From takeoff to turbulence: Designing buy-in for real-world Implementation
- Michelle Graham

- Apr 1
- 3 min read
“It’s all about the buy-in.” “We need stronger buy-in.” “We just don’t have the buy-in.”
If you work in a school, community mental health agency, or any organization implementing behavioral health interventions in a complex environment, you’ve likely heard one or all of these phrases. In my experience as a program evaluator, these comments surface most often when an initiative isn’t being implemented as intended, when outcomes lag, enthusiasm fades, or a promising initiative begins to stall.
Implementation science makes one thing clear: buy-in matters. Ideally, leaders have time to build widespread support before launching a new initiative. In reality, funding cycles and external pressures often dictate how much preparation is possible. When funders prioritize immediate impact, organizations are expected to launch and deliver. So, we build the plane while flying it and hope everyone is on board at take-off.
Buy-in isn’t something you secure once and can assume will hold. It’s something you design for — and recalibrate — throughout the life of an initiative.
What the research actually reveals
As we know from our work evaluating school-based prevention frameworks such as Multi-Tiered Systems of Support for Behavior (MTSS-B), research consistently highlights buy-in as essential to implementation success. What it does not consistently provide is a clear definition. Across studies, buy-in is often referenced but inconsistently described. It is sometimes equated with readiness, sometimes with commitment, sometimes with simple agreement. That ambiguity makes it difficult for implementers to know what they’re trying to build when rallying staff to a new practice.
To bring clarity to this construct, I conducted a systematic review of the literature on teacher buy-in for implementing classroom-based student behavioral health interventions. I examined how researchers described, measured, and linked buy-in to implementation outcomes. A consistent pattern emerged. While terminology varied, six elements appeared repeatedly across studies. Together, they form a practical framework for understanding buy-in as a driver of implementation:
Supportive beliefs: Do implementers believe the initiative is valuable, effective, and aligned with their professional purpose?
Social validity: Does the work feel appropriate and meaningful in the local context?
Commitment: Are professionals willing to sustain the effort even when progress is incremental?
Ownership: Do implementers feel like contributors rather than passive recipients?
Readiness: Are training, time, and systems in place to translate belief into action?
Self-efficacy: Do staff believe they can implement successfully?
When these elements are intentionally cultivated, implementation stabilizes, even in complex environments. What we often label as “lack of buy-in” is rarely about unwillingness. More often, it reflects which of these elements needs strengthening.
Developing buy-in at takeoff and in turbulence
When time allows for preparation before launch, leaders can strengthen elements of buy-in early by clearly connecting the initiative to observable needs, engaging staff in shaping implementation plans, clarifying roles and expectations, protecting capacity where possible, and investing in skill-building that builds confidence through practice.

More often, however, initiatives encounter resistance or fatigue mid-flight.

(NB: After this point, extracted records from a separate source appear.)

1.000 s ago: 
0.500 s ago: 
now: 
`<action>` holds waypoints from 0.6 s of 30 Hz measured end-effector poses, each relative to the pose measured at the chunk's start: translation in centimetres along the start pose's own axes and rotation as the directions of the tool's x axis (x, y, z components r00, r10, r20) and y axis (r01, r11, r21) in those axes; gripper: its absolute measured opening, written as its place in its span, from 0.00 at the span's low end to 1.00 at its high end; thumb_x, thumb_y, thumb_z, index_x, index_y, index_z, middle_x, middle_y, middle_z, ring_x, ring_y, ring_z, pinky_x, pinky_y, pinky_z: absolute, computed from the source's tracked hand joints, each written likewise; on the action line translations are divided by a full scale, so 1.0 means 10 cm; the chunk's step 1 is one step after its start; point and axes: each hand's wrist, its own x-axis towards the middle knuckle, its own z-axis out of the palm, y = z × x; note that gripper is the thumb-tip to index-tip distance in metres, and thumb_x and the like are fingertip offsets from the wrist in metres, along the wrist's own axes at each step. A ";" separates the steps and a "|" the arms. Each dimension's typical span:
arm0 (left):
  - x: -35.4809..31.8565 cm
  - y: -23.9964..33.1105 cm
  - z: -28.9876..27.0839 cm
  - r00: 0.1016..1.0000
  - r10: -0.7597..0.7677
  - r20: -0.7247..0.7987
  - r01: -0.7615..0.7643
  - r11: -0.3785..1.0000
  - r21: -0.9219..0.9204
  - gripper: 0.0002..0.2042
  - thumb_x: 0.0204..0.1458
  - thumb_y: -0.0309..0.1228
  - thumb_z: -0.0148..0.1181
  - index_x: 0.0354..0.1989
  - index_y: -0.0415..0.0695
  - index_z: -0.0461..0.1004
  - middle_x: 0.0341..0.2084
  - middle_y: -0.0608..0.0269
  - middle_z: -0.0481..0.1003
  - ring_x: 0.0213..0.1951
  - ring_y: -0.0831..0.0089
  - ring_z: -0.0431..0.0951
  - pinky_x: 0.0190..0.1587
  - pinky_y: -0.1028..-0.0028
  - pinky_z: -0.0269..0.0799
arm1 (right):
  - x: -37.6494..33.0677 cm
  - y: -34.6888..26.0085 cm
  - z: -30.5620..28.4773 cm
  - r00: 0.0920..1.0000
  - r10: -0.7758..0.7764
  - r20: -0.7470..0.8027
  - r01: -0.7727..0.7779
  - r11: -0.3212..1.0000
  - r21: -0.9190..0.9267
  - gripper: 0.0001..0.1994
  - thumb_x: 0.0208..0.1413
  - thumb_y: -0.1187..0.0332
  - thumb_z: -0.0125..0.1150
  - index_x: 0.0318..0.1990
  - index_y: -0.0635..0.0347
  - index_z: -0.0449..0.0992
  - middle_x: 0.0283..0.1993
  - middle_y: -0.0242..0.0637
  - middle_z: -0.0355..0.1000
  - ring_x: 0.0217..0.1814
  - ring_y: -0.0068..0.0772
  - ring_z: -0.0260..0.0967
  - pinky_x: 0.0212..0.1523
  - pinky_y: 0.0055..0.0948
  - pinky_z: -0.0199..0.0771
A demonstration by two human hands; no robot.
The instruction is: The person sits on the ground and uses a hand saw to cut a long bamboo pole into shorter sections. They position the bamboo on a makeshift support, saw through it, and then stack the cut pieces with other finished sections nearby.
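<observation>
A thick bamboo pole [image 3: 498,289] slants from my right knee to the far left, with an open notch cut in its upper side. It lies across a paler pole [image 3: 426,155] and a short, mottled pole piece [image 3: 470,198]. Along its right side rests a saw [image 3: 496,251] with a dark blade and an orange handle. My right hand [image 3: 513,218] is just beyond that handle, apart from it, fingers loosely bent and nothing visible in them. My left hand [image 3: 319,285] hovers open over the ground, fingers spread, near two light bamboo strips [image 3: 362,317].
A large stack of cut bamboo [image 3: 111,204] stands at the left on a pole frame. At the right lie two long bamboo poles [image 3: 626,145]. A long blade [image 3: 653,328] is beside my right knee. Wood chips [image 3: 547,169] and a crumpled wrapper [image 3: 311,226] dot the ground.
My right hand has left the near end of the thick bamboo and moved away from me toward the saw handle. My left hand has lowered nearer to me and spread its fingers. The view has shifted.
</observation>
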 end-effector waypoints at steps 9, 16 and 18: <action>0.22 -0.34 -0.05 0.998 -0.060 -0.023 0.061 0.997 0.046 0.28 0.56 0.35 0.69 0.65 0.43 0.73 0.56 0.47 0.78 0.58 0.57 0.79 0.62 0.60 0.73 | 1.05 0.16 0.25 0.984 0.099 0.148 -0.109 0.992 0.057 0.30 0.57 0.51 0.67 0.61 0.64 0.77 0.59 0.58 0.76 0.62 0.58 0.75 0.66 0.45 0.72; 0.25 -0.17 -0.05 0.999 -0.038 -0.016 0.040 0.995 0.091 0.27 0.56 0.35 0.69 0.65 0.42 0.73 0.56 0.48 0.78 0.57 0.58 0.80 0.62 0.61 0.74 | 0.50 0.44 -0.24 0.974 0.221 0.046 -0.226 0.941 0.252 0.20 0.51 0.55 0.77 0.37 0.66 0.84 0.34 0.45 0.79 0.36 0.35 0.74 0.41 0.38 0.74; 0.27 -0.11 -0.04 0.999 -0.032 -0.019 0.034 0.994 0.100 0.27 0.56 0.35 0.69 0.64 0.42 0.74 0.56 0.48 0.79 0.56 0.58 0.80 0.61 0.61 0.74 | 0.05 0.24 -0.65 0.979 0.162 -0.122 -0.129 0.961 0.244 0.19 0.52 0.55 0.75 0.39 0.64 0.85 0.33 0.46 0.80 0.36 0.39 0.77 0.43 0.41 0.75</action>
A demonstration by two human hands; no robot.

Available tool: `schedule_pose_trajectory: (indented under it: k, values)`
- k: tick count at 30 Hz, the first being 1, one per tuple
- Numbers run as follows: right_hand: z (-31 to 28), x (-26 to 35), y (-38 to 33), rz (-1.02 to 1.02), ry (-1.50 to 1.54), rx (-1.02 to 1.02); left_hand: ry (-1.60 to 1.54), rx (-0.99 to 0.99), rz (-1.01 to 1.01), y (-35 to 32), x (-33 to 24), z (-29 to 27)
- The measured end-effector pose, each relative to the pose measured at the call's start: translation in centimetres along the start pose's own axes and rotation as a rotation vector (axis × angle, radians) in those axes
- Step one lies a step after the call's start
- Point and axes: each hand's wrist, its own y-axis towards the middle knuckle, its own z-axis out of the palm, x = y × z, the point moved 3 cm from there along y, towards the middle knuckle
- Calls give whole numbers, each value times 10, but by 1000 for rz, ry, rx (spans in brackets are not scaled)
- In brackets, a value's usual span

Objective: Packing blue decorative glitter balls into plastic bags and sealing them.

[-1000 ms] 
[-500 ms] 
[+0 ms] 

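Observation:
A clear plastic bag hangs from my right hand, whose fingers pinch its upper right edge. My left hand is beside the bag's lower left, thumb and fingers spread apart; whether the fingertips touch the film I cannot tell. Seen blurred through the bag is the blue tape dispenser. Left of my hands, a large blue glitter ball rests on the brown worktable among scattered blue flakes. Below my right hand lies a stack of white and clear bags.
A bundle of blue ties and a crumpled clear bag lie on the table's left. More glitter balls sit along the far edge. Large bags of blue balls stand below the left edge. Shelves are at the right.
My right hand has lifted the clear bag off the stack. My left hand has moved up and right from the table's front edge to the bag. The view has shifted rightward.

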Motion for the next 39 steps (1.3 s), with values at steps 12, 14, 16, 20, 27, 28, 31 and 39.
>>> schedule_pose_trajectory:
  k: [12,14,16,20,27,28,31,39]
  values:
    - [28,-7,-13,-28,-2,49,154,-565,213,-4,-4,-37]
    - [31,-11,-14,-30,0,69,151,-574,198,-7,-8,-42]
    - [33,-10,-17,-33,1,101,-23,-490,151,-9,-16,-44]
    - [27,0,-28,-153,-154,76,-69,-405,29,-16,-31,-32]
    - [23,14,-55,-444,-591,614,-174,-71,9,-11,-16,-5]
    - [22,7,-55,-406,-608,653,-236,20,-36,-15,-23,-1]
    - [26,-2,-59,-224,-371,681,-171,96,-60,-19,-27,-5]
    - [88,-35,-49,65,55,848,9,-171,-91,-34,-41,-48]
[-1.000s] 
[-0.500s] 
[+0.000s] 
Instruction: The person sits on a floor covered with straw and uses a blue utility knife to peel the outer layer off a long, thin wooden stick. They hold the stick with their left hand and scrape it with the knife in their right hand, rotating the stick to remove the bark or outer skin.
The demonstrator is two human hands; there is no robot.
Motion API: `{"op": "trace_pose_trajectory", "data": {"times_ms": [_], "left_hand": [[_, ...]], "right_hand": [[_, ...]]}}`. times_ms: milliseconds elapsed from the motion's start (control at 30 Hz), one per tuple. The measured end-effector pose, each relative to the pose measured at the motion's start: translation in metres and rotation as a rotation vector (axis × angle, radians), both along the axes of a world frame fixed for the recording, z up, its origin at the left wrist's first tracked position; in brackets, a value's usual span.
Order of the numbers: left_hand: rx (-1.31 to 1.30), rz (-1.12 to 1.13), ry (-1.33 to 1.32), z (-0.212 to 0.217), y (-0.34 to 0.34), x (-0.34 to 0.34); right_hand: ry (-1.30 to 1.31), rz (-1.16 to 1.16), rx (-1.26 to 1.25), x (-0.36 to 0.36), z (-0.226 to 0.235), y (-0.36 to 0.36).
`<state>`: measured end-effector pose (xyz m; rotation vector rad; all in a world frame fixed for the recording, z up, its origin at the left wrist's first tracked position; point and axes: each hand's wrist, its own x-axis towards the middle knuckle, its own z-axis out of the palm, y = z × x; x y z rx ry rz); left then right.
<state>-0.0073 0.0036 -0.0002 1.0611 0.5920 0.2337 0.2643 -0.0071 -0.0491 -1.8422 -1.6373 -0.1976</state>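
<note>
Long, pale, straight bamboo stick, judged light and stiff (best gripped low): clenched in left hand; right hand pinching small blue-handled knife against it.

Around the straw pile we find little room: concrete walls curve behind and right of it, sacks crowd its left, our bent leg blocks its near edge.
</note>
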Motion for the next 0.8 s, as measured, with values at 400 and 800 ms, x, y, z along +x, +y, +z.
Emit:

When buy-in weakens, it helps to diagnose the issue before reacting: Is this a belief issue? A readiness issue? A workload issue? Reconnecting to purpose, surfacing implementation barriers honestly, reinforcing leadership visibility, and highlighting early wins can restore momentum. Leadership support, in particular, remains one of the strongest predictors of staff buy-in.
Buy-in is not something organizations either have or lack. It’s something they build, reinforce, and recalibrate as they go.
Beyond MTSS-B
Although this framework emerged from research on school-based prevention initiatives, the implications extend far beyond the classroom. Whether you’re implementing trauma-informed practices, restorative approaches, new curricula, youth development initiatives, or community-based programs, the same dynamics apply.
In complex systems, we are almost always building while flying. The question is not whether buy-in exists at the start. The question is whether leaders are intentionally strengthening the conditions that allow it to grow in motion.
Buy-in isn’t just a feel-good concept. It is a stabilizing force in implementation. When supportive beliefs, social validity, commitment, ownership, readiness, and self-efficacy are deliberately cultivated, initiatives move from fragile to sustainable — even in turbulence.
When implementation feels bumpy, the next step isn’t to question commitment — it’s to examine the conditions supporting it.
Michelle Graham is an Evaluator at the Behavioral Health Improvement Institute (BHII) at Keene State College.